2. Low-carb fast food fare
Low carb doesn’t always mean it’s good for diabetes or your body. This is true with some low-carb options featured on fast food menus. Before ordering, consider what you’re getting for your money. Options such as bunless cheeseburgers or certain salads can be high in calories, saturated fats, and sodium. Stick to the grocery store’s salad bar instead. Load up on nutrient-dense veggies, and watch how much dressing you drizzle.
3. Protein bars
The carb content on protein bars will vary, but their appeal is easy to see. They’re ready for on-the-go eating and appear to be high protein and low in carbs. Appearances can be deceiving, though.

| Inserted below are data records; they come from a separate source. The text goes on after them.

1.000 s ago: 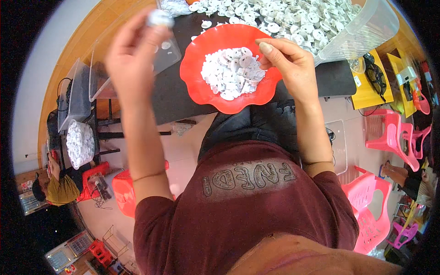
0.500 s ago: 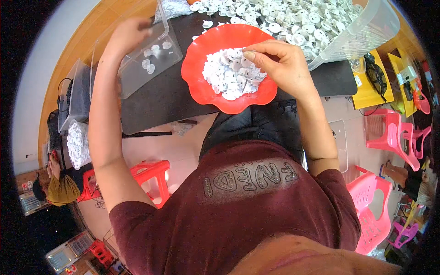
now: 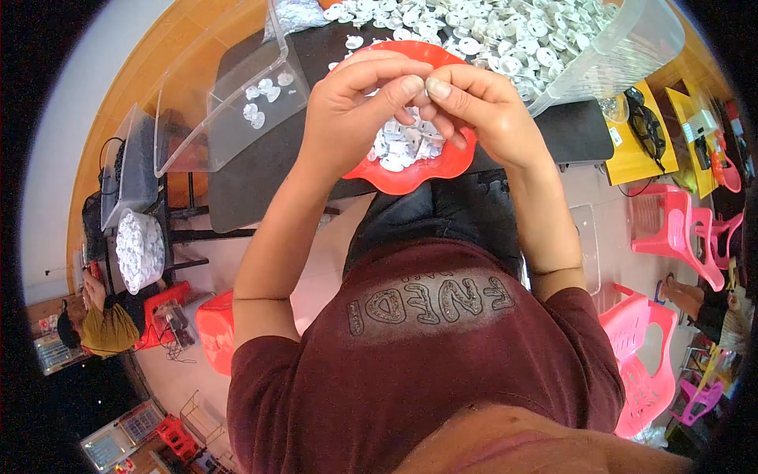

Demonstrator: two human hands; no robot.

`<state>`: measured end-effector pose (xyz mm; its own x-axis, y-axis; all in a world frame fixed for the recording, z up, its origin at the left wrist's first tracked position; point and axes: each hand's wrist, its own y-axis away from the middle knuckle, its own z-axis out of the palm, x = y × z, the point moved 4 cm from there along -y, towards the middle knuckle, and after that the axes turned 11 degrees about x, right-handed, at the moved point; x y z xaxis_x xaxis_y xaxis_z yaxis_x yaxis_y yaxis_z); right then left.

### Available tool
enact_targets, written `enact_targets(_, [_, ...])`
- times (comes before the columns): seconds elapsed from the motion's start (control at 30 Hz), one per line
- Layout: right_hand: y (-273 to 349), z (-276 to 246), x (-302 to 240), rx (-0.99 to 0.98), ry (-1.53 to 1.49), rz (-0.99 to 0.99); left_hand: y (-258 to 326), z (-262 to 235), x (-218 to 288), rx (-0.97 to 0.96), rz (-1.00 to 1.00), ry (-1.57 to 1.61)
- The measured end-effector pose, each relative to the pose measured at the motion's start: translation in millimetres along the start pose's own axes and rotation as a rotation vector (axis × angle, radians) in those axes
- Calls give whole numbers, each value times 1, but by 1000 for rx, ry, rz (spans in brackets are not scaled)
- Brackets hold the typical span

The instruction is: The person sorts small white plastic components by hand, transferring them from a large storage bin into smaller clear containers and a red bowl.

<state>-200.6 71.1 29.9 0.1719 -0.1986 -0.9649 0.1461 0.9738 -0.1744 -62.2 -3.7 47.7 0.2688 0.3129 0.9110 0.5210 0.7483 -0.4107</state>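
Note:
My left hand (image 3: 355, 110) and my right hand (image 3: 478, 103) meet above a red scalloped bowl (image 3: 450, 162) that holds a heap of small white plastic pieces (image 3: 399, 146). The fingertips of both hands pinch together on one small white piece, mostly hidden between the fingers. The bowl rests at the near edge of a dark table (image 3: 253, 178), above my lap.
A clear plastic bin (image 3: 237, 103) with a few white pieces lies tilted to the left. A large clear tub (image 3: 600, 55) full of white pieces sits at the back right. Pink plastic chairs (image 3: 679, 229) stand on the right, a red stool (image 3: 213, 328) and another person (image 3: 103, 324) on the left.
My left hand came back from the clear bin on the left to the bowl. Both hands now meet over it, pinching a piece.

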Motion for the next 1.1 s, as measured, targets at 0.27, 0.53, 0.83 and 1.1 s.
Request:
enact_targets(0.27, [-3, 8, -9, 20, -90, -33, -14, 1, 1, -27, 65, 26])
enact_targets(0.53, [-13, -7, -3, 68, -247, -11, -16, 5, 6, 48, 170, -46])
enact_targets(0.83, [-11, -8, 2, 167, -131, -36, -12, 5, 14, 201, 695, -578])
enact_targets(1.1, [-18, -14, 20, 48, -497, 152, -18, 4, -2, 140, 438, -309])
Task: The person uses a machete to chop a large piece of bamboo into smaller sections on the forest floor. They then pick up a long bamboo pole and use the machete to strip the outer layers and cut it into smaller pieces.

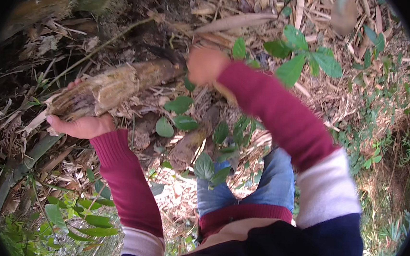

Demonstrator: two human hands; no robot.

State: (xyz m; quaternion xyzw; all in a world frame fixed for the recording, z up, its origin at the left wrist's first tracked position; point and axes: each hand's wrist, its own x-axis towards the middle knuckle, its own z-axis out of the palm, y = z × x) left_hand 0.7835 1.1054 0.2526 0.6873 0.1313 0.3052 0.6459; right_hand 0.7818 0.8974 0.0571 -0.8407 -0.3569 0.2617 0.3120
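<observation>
My left hand (82, 125) grips the broken end of a rotten log piece (117, 85), thumb on the near side and fingertips showing on the far side. The wood is pale brown, splintered and hollowed at its left end. At the log's right end my right hand (205, 65) is closed and slightly blurred. Out of that fist, to the left, reaches a dark blade (165, 53), lying against the upper side of the log. A tan strip like a handle shows below the wrist, so the tool looks like a knife; its exact shape is partly hidden.
Leafy green stems (307, 54) rise to the right of my right hand, and more leaves (180, 111) grow under my arms. A second short log (186, 148) lies nearer my legs. Dry leaf litter covers the ground, with a thick stem (23, 166) at the left.
</observation>
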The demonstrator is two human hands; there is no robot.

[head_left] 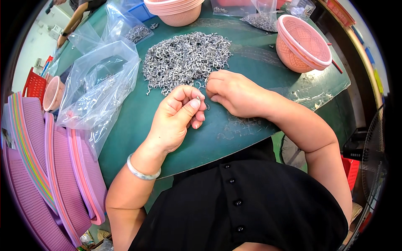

Many times, these bars are little more than protein powder with a variety of questionable ingredients, Weisenberger says. Take the time to pack a snack or lunch with whole foods, and you’ll be better off in the long run. If you’re worried about portion size, grab a medium piece of fruit.
For a healthy diabetes diet, focus on whole foods and portion sizes, and make your carbs count.
Don’t cut carb-rich foods out of your diet, Weisenberger says. Instead, enjoy them in reasonable quantities, consume healthy carbs over unhealthy carbs, and choose foods that do your body good.